**YOUR ASSIGNMENT:** Produce as output only the lines below starting at the line with "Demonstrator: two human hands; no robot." and continuing through the line with "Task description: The", each one exactly as written.

**COLLECTED MATERIAL:**
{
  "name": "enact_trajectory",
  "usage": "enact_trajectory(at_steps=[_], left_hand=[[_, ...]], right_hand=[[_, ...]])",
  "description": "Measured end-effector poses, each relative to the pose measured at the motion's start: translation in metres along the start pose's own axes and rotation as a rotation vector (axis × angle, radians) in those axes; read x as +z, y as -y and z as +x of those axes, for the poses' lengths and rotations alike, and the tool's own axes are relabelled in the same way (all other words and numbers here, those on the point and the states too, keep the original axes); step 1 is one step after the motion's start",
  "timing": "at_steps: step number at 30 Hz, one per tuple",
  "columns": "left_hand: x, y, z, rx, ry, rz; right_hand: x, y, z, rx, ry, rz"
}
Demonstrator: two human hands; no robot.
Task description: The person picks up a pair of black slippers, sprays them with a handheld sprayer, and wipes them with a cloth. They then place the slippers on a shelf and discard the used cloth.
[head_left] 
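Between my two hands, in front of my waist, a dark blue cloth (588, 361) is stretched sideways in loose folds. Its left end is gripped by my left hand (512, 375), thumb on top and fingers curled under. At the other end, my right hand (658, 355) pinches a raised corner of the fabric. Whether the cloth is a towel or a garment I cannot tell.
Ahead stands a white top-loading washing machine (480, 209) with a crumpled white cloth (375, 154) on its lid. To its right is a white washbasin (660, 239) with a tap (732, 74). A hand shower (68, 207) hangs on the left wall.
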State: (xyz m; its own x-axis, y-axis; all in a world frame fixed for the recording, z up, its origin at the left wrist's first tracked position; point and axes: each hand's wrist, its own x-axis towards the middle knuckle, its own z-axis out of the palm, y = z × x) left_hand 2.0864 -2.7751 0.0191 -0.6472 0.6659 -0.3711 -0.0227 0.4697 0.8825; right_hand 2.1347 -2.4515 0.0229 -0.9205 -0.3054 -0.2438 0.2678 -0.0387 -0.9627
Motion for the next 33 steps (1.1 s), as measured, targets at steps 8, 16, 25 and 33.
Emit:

**PROBLEM SOLUTION:**
Demonstrator: two human hands; no robot.
Task description: The person picks up a pair of black slippers, sprays them with a handheld sprayer, and wipes them with a cloth. They then place the slippers on a shelf and discard the used cloth.

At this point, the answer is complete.